Lawton could feel the box humming on his lap. It hadn't been humming before. So at least he'd gotten it started. Revving a little. Maybe what he should do now, he should press both buttons at once.

“How about my name?” Arnold said. “You happen to let that slip?”

Brandy pressed her lips together, fluttering her lashes. It was probably how she'd gotten out of trouble in the past. But it wasn't working with Arnold.

“You did, didn't you? You told them my fucking name.”

Brandy gave a guilty nod.

“Jesus God,” Arnold said. “You fucking idiots.”

Lawton slid his hand inside the box and pressed both buttons at once. The hum deepened. It sounded like a tuning fork held close to the ear. Lawton could feel his knee joints buzzing.

Across the room the television made a pop and went black.

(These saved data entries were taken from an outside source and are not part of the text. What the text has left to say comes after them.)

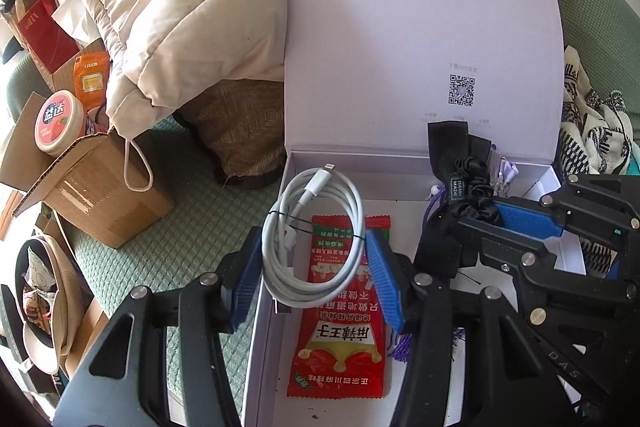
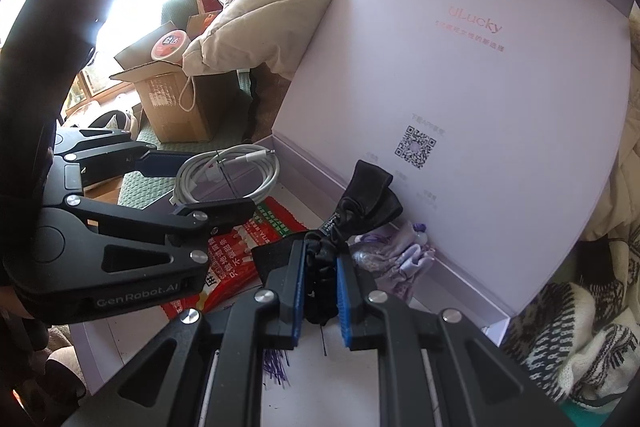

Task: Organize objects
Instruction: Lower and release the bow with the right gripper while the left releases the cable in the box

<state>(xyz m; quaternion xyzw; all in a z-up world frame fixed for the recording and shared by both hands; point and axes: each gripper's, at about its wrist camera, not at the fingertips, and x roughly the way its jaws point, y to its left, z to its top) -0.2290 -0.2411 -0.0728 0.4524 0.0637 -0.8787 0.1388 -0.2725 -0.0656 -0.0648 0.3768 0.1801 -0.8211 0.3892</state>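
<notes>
A: So, what do the left tongs [image 1: 314,269] have?
B: Their blue pads sit on either side of a coiled white cable [image 1: 316,235], pressing its loop, so they are clamped on it. It hangs over the left end of the open lilac box [image 1: 400,163], just above a red sauce packet [image 1: 340,327] that lies flat on the box floor

A: And the right tongs [image 2: 320,287]?
B: Pressed together on a black fabric hair tie [image 2: 356,211], a scrunched piece with a small label. It is inside the box too, near the back wall, right of the packet

A: Anything beside it?
B: A pale purple pouch [image 2: 394,255] lies against the back wall just to its right, and purple tassel threads [image 2: 276,365] show on the floor under the right tongs

A: Further out?
B: The box lid stands upright behind, with "uLucky" and a QR code printed on it. To the left there is a green quilted surface [image 1: 192,227], an open cardboard carton [image 1: 104,203] with a round pink-lidded tub [image 1: 60,123] on it, and a cream padded jacket [image 1: 192,7] lying behind. A black-and-white knit [image 2: 568,339] sits to the right of the box
</notes>
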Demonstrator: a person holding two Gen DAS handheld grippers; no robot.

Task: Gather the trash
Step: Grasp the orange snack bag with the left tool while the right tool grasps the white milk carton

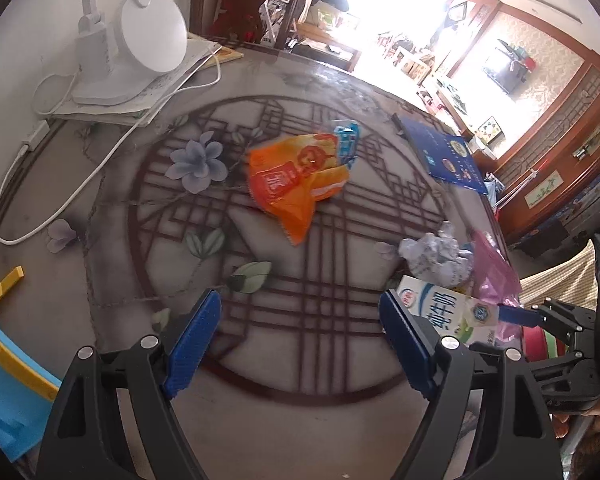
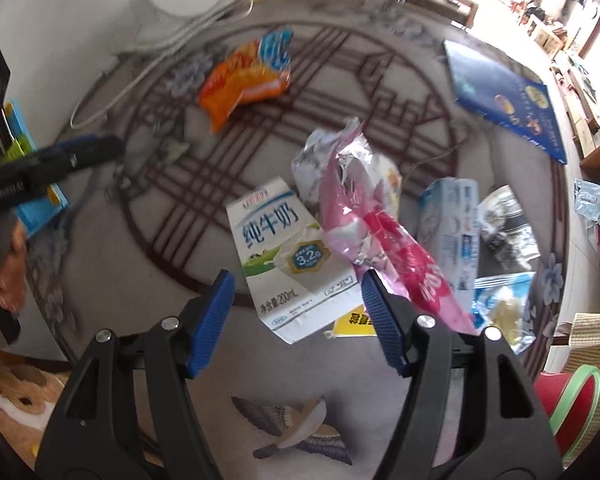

At the bar, the two men with cell phones jerked them away from their ears. One man tapped his phone against his palm, then pressed it against his ear again. He shrugged and set the thing on the bar. The bartender was fiddling with the remote, trying to get the TV on
again. The Christmas lights twinkling along the top shelf of liquor bottles had gone out.

Arnold grabbed Lawton's wrist and pulled his hand out of the box.

“Aw, shit, Lawton, what'd you do?”

“Nothing.”

Arnold looked across the room at the dead television.

Then he snatched the blueprint off the table and slid it into the envelope. He prodded Lawton with his knee and the old man slid out of the booth, and Arnold got out after him.

“Wait a minute,” the kid said. “Let's talk about this like adults. Nothing's changed. Not really.”

“The fuck it hasn't.”

Brandy was looking at the blank television.

“That's what it does? It turns off televisions?”

Arnold stood there a moment staring at the two of them.

“Peretti, you're overreacting, man.”

Arnold headed for the door. Lawton padded behind him, lugging the box.

Outside in the daylight, Arnold halted and took the box out of Lawton's hands. Overhead a jetliner was roaring into a thin spray of clouds, lifting off, heading east out toward the Atlantic.

Lawton said, “So what is this thing, some kind of ray gun?”

Arnold looked at him for a second or two.

“Yeah, I guess that's what it is. Yeah, a ray gun.”